Échenle la culpa a Molenbeek, barrio de Bruselas semillero de yihadistas

La tercera generación de musulmanes se radicaliza en Francia, pelea en Siria y vuelve a Bélgica para subir el último peldaño de la guerra santa

Los atentados de París pusieron en el ojo del público a Molenbeek, el barrio musulmán de Bruselas. De allí es Salah Abdeslam, el terrorista que dio apoyo logístico a los suicidas y decidió él mismo eximirse de ser un kamikaze a último momento.

Su hermano ismail, con quien convivía, se dejó morir para matar a decenas de desconocidos en Bataclan.

Salah desapreció. estivo prófigo por seis meses hasta que lo encontraron escondido el viernes último en Molenbeck.

El barrio ya había estado en la agenda pública en 2004, cuando se supo que algunos de los terroristas del atentado en Atocha habían pasado por allí.

También vivieron en la zona los autores del salvaje ataque a Charlie Hebdo, preanuncio de las cosas que pasarían en Francia meses después.

Y Molencbeek volvió a estar otra vez en la mira del mundo, cuando se supo que allí se planeó y empezó a ejecutarse la siniestra obra que tuvo lugar este martes en el aeropuerto y el metro de Bruselas.

De ese barrio partieron los cuatro terroristas que mataron a 36 personas e hirieron más de 130 personas. Un taxi los llevó al destino final con tres bombas. la cuarta no entró en el coche, por lo que la dejaron en el departamento.

Hablar de Molenbeek es hablar también del "lobo solitario" que supuestamente mató a cuatro personas en el Museo Judío de Bruselas.

La Policía de Bruselas admite no tener control del barrio. En realidad son dos zonas en una.

El alto es una zona residencial que nada tiene que envidiar a las de otras capitales.
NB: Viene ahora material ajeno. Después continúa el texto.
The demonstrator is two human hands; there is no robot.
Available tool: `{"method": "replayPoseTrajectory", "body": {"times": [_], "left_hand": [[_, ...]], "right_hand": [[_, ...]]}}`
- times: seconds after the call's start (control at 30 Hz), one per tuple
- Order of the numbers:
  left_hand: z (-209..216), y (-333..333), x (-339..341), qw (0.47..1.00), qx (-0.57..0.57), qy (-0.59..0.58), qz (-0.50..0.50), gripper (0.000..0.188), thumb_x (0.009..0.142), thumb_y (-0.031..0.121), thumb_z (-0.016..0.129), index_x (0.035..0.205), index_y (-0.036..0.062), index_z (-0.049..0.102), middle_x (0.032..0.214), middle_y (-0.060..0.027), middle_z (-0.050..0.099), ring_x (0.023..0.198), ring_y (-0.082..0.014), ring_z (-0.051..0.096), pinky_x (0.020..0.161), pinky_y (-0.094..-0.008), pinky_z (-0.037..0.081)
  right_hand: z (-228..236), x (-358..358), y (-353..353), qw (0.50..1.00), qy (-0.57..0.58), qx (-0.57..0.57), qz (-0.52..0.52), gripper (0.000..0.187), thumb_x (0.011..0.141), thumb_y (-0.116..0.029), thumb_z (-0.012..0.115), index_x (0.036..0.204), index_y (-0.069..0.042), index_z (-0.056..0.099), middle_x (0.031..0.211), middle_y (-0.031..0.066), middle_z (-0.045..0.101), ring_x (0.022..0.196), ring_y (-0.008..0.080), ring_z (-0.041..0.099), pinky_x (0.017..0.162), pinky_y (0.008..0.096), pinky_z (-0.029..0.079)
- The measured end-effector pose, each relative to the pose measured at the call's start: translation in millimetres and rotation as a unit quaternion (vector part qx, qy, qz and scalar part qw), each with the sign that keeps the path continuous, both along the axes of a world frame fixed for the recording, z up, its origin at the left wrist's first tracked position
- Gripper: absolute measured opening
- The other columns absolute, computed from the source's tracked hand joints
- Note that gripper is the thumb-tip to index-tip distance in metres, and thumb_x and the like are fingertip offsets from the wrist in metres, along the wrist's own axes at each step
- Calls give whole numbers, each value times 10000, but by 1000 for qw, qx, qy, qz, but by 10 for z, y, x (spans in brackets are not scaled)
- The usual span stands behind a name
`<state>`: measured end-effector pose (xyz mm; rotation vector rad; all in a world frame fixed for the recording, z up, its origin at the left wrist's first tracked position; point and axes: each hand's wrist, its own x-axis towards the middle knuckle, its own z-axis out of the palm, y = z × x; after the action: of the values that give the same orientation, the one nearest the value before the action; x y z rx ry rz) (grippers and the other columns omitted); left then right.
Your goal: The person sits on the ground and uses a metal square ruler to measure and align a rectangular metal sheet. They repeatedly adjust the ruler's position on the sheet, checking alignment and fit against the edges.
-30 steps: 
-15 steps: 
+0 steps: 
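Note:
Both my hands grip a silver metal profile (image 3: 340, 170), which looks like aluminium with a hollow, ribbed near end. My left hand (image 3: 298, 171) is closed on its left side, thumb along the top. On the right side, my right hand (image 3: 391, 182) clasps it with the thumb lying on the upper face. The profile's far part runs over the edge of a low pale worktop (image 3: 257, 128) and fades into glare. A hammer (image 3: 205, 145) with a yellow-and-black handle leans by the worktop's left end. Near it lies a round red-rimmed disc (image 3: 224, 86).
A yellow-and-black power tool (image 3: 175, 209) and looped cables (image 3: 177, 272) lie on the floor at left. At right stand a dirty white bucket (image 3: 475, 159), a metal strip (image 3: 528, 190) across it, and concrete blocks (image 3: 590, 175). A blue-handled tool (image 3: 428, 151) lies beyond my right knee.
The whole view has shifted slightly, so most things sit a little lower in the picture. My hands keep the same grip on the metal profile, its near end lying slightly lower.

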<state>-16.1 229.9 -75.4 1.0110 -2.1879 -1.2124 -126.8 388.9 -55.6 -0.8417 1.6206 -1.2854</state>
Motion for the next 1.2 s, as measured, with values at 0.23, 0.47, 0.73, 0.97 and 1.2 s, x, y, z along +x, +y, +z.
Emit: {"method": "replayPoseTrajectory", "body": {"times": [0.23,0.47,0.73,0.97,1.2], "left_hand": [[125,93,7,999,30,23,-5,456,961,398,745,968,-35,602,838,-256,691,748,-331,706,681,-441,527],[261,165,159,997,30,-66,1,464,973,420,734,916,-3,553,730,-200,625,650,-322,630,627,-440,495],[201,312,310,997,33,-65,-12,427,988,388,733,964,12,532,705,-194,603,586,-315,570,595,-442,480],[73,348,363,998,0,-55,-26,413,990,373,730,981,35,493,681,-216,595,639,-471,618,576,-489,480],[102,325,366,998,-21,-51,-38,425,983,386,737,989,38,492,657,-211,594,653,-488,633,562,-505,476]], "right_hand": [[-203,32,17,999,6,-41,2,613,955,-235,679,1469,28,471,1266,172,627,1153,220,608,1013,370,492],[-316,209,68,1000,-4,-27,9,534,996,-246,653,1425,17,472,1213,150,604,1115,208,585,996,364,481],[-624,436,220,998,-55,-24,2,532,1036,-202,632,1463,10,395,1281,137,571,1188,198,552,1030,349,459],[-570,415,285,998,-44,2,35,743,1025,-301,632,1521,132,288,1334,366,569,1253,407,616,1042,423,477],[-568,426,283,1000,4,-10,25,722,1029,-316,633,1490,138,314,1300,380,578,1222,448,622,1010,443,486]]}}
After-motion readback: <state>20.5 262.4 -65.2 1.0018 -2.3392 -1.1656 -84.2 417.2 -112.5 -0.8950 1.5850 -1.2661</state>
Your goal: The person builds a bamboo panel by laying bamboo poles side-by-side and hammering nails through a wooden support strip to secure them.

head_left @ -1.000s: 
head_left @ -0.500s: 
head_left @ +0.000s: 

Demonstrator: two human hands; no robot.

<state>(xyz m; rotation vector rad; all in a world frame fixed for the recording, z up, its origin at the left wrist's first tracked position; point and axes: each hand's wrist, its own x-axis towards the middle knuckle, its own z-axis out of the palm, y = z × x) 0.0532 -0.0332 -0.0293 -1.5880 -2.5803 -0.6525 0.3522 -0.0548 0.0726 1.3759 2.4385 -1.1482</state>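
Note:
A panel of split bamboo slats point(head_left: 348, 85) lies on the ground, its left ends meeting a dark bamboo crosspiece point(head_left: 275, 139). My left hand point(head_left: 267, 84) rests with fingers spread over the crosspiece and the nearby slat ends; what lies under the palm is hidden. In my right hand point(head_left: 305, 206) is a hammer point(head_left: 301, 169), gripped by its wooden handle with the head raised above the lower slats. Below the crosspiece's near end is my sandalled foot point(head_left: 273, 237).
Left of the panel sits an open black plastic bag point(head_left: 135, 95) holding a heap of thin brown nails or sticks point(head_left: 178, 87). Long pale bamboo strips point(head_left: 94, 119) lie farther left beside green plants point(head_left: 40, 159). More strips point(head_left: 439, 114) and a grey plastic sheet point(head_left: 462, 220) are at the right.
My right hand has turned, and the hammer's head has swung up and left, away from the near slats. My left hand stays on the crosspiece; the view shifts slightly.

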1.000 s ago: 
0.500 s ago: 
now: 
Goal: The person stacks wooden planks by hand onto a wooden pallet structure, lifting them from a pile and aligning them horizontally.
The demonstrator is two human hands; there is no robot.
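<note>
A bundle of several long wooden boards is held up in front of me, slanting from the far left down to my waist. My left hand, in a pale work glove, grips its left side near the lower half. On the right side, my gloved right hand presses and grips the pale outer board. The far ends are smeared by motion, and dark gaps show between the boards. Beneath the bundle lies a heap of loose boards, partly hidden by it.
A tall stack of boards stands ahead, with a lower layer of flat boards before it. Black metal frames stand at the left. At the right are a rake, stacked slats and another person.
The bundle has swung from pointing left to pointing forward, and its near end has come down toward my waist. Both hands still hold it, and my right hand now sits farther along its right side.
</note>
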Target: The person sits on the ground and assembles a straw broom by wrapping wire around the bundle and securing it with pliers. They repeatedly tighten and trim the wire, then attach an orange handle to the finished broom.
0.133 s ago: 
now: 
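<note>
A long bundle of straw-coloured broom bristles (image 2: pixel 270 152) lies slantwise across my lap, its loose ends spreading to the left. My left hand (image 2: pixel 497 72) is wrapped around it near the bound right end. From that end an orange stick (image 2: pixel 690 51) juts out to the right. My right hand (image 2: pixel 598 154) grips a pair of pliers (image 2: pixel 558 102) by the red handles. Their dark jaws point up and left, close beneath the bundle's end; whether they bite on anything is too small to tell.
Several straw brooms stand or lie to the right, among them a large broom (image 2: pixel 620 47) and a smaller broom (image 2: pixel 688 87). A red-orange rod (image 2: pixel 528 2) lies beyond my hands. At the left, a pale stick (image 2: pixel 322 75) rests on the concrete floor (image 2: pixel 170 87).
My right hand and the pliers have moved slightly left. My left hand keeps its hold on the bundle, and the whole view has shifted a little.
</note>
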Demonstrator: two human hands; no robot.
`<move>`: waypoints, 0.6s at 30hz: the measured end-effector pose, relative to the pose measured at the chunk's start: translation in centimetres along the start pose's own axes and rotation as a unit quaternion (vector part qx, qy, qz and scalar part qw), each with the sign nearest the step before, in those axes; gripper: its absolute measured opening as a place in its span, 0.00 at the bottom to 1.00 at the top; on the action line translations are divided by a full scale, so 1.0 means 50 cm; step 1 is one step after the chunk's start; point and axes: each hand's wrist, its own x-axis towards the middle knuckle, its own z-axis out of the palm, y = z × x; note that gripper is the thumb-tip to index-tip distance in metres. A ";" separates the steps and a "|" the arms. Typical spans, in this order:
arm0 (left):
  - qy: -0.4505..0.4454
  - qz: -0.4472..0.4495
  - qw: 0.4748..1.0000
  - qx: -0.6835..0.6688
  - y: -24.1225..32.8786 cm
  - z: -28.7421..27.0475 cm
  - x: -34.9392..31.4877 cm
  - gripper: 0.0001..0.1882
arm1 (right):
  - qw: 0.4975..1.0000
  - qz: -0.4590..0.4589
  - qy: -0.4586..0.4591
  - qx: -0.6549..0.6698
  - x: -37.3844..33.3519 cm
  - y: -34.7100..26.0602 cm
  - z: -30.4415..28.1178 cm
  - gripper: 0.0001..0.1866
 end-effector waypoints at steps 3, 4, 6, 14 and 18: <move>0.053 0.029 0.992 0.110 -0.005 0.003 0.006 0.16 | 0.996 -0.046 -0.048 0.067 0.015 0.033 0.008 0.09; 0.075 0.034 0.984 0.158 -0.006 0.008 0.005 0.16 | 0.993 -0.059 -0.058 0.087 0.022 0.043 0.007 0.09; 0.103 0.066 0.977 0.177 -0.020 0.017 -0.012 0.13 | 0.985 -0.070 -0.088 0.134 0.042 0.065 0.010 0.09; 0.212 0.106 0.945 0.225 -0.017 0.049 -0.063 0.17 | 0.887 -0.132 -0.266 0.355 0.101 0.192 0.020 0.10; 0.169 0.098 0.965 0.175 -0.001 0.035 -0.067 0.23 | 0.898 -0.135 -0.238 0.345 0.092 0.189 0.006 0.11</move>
El bajo es la zona problemática. De sus alrededor de 100.000 habitantes, 40.000 son de origen marroquí, como los hermanos Abdeslam.

Son en su mayoría los hijos de una inmigración que ha ido aglomerándose en el barrio en los últimos 40 años y que sufre una tasa de desempleo superior al 40%.

Mucho más que la media de la población belga, que se situó en enero por debajo del 8%.

En el bajo Molenbeek, el francés es una lengua residual y el árabe domina las conversaciones. De los alrededores de la estación Conde de Flandes cuentan quienes los han recorrido que se parecen más al zoco de cualquier medina del Magreb que a un distrito en la capital de la Europa unida.

A primera vista, para el visitante no se trata de un lugar peligroso. Durante el día se puede pasear con tranquilidad por sus calles.

Solo al caer el sol, el menudeo de drogas callejero se percibe como amenaza. Pero lo peor es lo que no se ve. En Bélgica ha proliferado en los últimos tiempos un contrabando de armas automáticas que tiene en Molenbeek su mercado con más demanda.

Su auge se ha visto favorecido por las lagunas derivadas de la descentralización de la vigilancia policial, consecuencia de la división cultural y administrativa entre flamencos y valones, las dos comunidades del país.

También han arraigado en los últimos años centros de predicación salafista en los que las ideas fanáticas de Daesh 8o ISIS, o estado islámico) y otras marcas yihadistas encuentran eco y llegan a oídos de jóvenes de origen magrebí que no se han integrado.

Como explicó en las páginas de «The Guardian» el sacerdote Johan Leman, que trabaja en su inserción social, «una muerte heroica les hace, al menos una vez en la vida, ser alguien a ojos de sus camaradas y a ojos de Alá».

Con once millones de habitantes, Bélgica tiene medio millón de residentes musulmanes. De los que viven en Molenbeek, cuenta Leman, la inmensa mayoría de ellos son gentes de paz que perciben el discurso extremista como dañino para el futuro de sus hijos.

Sin embargo, es el país con mayor aporte al terrorismo islámico.

George Dallemagne, diputado belga, describió el cricuito: "Se radicalizan en Francia, van a Siria a combatir y, cuando regresan, encuentran en Molenbeek el apoyo logístico y las redes necesarias para realizar sus ataques terroristas".

A media hora escasa de tren de alta velocidad de París, Bruselas se ha convertido en la mejor plataforma logística para los golpes del califato en la Unión Europea

Nunca antes Bélgica había sufrido tanto, pero nadie puede asegurar que no vaya a hacerlo en el futuro. Como dice, el diario ABC de España: no, mientras Molenbeek siga siendo el vivero inagotable del odio.